= Task =
The expected output is exactly the lines below, starting at the line with "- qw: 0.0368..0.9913" and ending at the line with "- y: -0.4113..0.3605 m", both included; no other line belongs in it.

──────── Given data ────────

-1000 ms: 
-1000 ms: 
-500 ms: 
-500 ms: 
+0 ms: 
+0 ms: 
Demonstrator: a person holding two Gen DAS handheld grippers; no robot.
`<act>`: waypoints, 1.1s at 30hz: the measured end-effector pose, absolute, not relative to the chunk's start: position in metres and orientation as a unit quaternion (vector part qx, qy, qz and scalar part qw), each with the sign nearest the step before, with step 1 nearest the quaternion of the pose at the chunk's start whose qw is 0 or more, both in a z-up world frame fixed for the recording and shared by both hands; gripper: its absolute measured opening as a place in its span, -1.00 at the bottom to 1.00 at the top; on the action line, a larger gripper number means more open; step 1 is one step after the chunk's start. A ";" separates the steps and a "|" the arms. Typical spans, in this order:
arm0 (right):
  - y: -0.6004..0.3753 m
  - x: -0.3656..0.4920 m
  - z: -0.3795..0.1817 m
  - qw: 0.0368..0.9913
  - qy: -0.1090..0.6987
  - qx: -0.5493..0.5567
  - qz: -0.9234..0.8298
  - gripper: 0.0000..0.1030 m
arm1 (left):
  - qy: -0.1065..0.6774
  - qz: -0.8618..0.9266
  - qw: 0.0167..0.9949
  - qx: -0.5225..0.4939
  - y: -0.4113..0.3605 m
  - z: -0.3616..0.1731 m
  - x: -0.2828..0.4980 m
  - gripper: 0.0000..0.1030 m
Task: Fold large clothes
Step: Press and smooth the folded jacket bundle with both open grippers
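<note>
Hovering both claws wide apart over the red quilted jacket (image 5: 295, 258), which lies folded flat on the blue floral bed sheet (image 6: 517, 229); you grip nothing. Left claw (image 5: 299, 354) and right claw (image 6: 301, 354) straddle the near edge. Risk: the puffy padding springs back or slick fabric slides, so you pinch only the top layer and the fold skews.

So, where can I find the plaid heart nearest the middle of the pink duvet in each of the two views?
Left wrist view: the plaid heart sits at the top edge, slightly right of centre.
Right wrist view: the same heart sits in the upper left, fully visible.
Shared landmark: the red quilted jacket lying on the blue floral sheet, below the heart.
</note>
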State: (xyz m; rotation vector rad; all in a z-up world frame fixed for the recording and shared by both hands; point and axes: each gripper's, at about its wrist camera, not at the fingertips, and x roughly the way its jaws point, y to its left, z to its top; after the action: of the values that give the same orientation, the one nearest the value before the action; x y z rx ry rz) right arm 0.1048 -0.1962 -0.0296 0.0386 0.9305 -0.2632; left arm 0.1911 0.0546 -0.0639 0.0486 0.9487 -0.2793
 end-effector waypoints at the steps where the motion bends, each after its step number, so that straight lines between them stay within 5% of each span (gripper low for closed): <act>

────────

= Solution to the problem =
  - qw: 0.0368..0.9913
  - qy: -0.1090..0.6987
  - qx: -0.5493..0.5567
  - qz: -0.9234..0.8298
  - gripper: 0.0000..0.1030 m
arm1 (left):
  - qy: -0.1065..0.6774
  - qz: -0.8618..0.9266
  - qw: 0.0167..0.9949
  - qx: -0.5225..0.4939
  - y: -0.4113..0.3605 m

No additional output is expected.